Copy all of the data below exactly as it is given.

------------------------------------------------------------

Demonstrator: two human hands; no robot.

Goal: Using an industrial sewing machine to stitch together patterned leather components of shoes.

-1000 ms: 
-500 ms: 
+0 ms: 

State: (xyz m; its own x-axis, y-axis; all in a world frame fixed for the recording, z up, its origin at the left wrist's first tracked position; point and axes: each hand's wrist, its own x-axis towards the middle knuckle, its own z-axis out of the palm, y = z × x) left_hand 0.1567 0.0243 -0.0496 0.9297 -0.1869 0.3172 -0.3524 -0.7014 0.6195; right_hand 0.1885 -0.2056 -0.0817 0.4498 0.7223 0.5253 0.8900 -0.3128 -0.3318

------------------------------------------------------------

» The answer
Demonstrator: two human hands; no robot.

Goal: Using an industrial sewing machine to stitch together patterned leather components of shoes.

-1000 ms: 
-500 ms: 
+0 ms: 

State: (xyz m; its own x-axis, y-axis; all in a world frame fixed for the recording, z up, its origin at the left wrist's first tracked position; point and axes: each hand's wrist, its own x-axis towards the middle knuckle, its own z-axis out of the palm, y = z × x) left_hand 0.1567 0.0243 -0.0496 0.9297 -0.1869 0.3172 -0.3524 -0.7014 0.6195; right_hand 0.1885 -0.2056 -0.0817 0.4498 0.7223 0.5253 0.8900 -0.3128 -0.3318

The exercise is done; no more work remains.